PROBLEM TO WORK ON> In the listing below, a line holding "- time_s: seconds" and a line holding "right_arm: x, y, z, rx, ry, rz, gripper" mark the range. Retype both exactly, with all lines between them.

INPUT DATA>

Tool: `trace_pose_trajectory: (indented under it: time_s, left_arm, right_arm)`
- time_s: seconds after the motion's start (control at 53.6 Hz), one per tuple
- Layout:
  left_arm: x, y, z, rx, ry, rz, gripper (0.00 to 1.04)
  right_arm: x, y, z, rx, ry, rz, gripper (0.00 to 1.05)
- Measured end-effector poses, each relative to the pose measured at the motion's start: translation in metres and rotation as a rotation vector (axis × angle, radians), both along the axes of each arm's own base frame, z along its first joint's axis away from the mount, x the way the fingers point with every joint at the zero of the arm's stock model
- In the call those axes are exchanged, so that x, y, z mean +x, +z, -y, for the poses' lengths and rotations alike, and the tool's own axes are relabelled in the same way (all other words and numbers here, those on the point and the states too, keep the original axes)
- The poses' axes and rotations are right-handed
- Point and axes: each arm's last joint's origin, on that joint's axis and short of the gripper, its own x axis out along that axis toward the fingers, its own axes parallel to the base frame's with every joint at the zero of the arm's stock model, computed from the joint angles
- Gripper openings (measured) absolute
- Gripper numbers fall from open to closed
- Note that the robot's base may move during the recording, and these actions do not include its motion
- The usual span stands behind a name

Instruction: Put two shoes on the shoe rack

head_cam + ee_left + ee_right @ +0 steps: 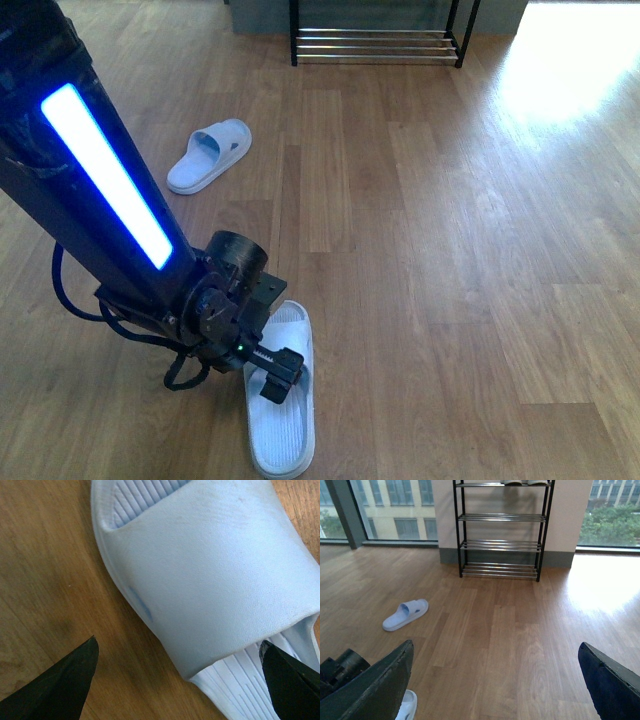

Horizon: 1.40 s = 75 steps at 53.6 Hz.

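Observation:
Two pale blue slides lie on the wood floor. The near slide (285, 425) (210, 575) sits right under my left gripper (278, 372) (177, 642). That gripper is open, one finger over the floor beside the slide's strap and the other over its ribbed footbed. The far slide (208, 155) (405, 615) lies alone further off to the left. The black shoe rack (378, 40) (500, 530) stands against the back wall. My right gripper (495, 645) is open over bare floor, holding nothing, and does not appear in the front view.
The left arm (100, 190) with its blue light strip fills the front view's left side. Something pale rests on the rack's top tier (522, 482), mostly cut off. Windows flank the wall behind the rack. Sun glare falls on the floor (570, 70) at the right.

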Motion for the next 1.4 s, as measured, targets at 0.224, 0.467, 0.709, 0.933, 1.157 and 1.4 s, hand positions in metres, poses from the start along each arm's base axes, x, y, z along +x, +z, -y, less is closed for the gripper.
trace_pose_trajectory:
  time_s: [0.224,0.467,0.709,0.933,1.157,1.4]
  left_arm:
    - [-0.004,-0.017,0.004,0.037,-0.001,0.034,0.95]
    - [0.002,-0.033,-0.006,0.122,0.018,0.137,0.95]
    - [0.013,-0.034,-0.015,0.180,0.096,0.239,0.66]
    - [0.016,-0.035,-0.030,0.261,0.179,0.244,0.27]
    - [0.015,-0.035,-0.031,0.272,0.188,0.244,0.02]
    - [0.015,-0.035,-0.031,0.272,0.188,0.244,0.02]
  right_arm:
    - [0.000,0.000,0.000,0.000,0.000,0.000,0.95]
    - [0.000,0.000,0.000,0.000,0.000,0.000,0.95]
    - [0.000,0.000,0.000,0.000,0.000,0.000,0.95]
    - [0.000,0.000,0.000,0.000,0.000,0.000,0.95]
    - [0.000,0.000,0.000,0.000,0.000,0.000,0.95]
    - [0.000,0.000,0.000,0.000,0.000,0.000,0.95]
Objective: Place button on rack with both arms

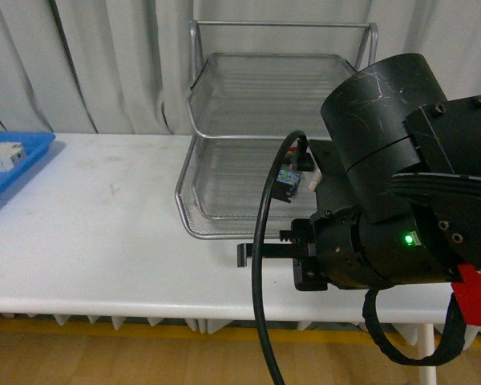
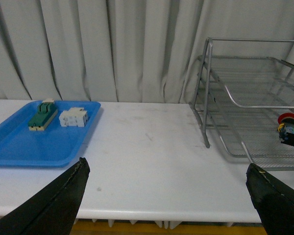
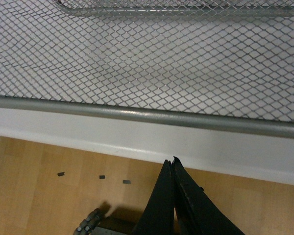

FINISHED TASK>
- time_s: seconds after the motion's start (control at 53.6 Hz), one per tuple
- Layout:
  left_arm: x, y, z, rx, ry, rz, gripper (0.00 to 1.04)
  right_arm: x, y, z, rx, ry, rz, gripper (0.00 to 1.05)

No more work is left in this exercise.